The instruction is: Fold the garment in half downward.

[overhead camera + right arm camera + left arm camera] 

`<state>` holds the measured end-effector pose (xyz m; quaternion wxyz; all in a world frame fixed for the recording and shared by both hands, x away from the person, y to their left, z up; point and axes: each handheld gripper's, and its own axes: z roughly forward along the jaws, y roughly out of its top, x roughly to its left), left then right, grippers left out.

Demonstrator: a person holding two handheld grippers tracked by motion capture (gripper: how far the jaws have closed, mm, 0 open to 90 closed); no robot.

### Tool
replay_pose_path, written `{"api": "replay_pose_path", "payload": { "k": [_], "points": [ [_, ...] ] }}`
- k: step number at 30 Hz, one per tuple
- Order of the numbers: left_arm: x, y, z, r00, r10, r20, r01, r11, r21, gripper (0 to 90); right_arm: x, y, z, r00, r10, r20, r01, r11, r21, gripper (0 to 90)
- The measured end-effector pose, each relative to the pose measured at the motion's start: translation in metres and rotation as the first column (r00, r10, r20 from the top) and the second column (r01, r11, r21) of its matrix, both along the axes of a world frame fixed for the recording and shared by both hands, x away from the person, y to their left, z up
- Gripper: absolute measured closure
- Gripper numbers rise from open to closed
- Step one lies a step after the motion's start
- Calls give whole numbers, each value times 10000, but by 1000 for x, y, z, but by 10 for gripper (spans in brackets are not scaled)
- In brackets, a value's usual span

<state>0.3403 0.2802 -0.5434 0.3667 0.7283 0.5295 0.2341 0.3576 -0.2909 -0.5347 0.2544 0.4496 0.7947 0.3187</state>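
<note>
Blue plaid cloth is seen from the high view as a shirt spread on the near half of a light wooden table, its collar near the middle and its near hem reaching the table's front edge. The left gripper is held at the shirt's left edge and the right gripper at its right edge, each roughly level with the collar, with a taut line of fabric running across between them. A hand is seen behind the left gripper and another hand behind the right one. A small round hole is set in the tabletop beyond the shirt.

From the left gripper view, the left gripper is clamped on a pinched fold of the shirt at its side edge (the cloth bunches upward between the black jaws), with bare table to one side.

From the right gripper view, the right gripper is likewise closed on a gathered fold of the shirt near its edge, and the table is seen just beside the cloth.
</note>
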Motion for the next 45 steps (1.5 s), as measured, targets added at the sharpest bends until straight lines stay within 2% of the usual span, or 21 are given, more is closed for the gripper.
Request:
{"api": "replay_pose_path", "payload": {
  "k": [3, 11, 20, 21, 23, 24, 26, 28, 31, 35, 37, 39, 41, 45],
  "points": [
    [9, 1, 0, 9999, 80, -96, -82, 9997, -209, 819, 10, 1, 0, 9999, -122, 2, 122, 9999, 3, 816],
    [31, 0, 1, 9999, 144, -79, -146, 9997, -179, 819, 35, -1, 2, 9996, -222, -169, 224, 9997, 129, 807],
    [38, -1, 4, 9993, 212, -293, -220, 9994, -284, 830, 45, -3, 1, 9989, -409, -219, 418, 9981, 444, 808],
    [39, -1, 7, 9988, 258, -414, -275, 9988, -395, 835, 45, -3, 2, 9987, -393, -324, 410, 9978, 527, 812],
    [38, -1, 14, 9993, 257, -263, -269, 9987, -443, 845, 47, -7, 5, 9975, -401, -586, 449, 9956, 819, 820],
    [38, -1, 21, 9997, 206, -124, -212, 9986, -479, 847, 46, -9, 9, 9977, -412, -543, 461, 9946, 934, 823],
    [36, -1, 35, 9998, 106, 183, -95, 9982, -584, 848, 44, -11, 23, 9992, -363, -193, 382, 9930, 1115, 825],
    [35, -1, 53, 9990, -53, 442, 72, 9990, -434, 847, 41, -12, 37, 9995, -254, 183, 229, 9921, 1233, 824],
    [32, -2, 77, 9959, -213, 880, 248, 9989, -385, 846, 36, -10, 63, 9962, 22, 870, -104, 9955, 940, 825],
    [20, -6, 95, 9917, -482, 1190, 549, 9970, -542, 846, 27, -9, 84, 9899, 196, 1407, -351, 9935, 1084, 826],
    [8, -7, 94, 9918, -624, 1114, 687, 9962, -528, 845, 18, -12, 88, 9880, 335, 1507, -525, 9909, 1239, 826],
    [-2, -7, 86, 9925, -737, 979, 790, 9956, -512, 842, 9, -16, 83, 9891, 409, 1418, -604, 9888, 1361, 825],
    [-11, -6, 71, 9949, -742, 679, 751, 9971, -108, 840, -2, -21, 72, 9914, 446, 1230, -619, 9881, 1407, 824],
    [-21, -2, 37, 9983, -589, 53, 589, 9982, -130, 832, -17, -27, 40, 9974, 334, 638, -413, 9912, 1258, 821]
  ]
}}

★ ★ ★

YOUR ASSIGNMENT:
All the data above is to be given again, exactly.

COMPLETED EXERCISE:
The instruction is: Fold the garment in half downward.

[overhead camera + right arm camera + left arm camera] 

`<state>` holds the measured end-effector pose (xyz m; quaternion wxyz; all in a world frame fixed for the recording and shared by both hands, x away from the person, y to their left, z up; point and axes: each handheld gripper's, and its own axes: z roughly forward along the jaws, y roughly out of its top, x roughly to its left), left then right, grippers left out.

Demonstrator: a person holding two handheld grippers tracked by motion capture (gripper: how far the jaws have closed, mm, 0 open to 90 closed); no robot.

### Tool
replay_pose_path, written `{"api": "replay_pose_path", "payload": { "k": [_], "points": [ [_, ...] ] }}`
- k: step number at 30 Hz, one per tuple
- Order of the numbers: left_arm: x, y, z, r00, r10, r20, r01, r11, r21, gripper (0 to 90); right_arm: x, y, z, r00, r10, r20, r01, r11, r21, gripper (0 to 90)
- The measured end-effector pose, each relative to the pose measured at the motion's start: translation in metres and rotation as the first column (r00, r10, r20 from the top) and the second column (r01, r11, r21) of its matrix, both along the axes of a world frame fixed for the recording and shared by both hands, x away from the person, y to their left, z up
- Gripper: absolute measured closure
- Gripper numbers rise from open to closed
- Step one lies a step after the motion's start
- Calls give whole numbers, each value times 10000, but by 1000 for x, y, z, but by 10 for gripper (spans in brackets are not scaled)
- In brackets, a value's usual span

<state>0.3403 0.2802 -0.5434 0.3667 0.7283 0.5295 0.2341 0.3576 -0.2909 -0.5347 0.2544 0.4496 0.7947 0.3187</state>
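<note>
Blue plaid cloth is seen from the high view as a shirt spread on the near half of a light wooden table, its collar near the middle and its near hem reaching the table's front edge. The left gripper is held at the shirt's left edge and the right gripper at its right edge, each roughly level with the collar, with a taut line of fabric running across between them. A hand is seen behind the left gripper and another hand behind the right one. A small round hole is set in the tabletop beyond the shirt.

From the left gripper view, the left gripper is clamped on a pinched fold of the shirt at its side edge (the cloth bunches upward between the black jaws), with bare table to one side.

From the right gripper view, the right gripper is likewise closed on a gathered fold of the shirt near its edge, and the table is seen just beside the cloth.
</note>
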Motion for the next 45 steps (1.5 s), as measured, targets added at the sharpest bends until straight lines stay within 2% of the usual span, or 21 are given, more is closed for the gripper.
Request:
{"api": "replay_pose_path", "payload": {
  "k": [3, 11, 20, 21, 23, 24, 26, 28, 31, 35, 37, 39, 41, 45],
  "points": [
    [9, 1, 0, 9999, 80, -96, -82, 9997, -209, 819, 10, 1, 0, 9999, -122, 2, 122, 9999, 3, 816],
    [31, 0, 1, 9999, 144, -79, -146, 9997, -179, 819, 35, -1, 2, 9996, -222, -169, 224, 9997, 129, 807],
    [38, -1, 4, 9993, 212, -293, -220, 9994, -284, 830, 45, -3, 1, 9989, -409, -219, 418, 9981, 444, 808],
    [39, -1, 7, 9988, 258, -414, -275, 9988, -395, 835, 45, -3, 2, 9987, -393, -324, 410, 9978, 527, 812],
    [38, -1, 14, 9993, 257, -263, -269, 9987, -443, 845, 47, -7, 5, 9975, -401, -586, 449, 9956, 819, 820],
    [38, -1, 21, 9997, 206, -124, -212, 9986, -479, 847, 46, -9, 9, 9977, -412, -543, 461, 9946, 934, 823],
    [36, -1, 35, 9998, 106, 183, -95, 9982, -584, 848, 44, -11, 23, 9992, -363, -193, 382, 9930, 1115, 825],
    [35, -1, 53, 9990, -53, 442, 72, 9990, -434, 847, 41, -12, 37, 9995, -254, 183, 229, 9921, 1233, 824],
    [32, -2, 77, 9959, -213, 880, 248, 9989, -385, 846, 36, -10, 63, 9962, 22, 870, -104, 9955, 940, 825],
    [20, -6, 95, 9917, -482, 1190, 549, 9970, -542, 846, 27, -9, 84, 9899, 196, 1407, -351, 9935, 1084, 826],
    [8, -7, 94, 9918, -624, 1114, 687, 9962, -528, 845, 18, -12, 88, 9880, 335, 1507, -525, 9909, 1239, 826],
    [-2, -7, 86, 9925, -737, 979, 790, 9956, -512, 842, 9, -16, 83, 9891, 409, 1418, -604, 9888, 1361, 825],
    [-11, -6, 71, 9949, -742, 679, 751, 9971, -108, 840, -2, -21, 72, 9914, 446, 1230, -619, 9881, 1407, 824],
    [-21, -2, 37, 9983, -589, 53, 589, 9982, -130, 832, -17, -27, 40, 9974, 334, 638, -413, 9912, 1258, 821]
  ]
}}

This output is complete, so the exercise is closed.